### EXERCISE PROMPT
Transcribe the whole listing below. Pictures do not go in the copy.

--*--

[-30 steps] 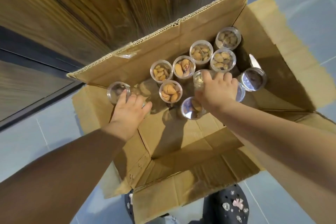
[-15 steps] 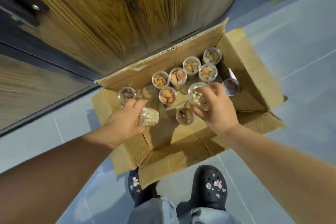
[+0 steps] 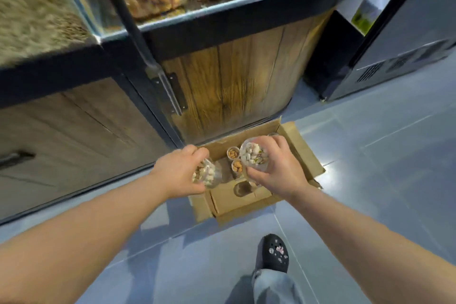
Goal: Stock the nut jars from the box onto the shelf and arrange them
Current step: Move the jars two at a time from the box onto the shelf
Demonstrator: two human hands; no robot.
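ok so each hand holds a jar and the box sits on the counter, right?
No: the box sits on the floor, at the foot of the cabinet, as the head view shows. The left hand does hold a jar, and the right hand another.

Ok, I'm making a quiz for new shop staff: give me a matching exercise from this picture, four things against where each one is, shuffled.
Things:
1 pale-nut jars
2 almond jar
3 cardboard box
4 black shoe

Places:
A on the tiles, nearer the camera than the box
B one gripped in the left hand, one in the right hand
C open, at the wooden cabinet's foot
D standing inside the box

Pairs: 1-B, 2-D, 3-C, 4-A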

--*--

### WORKED SOLUTION
[-30 steps] 
[-15 steps] 
[+0 steps] 
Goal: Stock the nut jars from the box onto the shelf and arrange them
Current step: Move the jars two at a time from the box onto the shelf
Demonstrator: two human hands; no robot.
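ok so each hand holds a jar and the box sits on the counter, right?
No: the box sits on the floor, at the foot of the cabinet, as the head view shows. The left hand does hold a jar, and the right hand another.

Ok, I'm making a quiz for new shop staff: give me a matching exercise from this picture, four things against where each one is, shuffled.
Things:
1 pale-nut jars
2 almond jar
3 cardboard box
4 black shoe

Places:
A on the tiles, nearer the camera than the box
B one gripped in the left hand, one in the right hand
C open, at the wooden cabinet's foot
D standing inside the box

Pairs: 1-B, 2-D, 3-C, 4-A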

Nothing else is required for this exercise.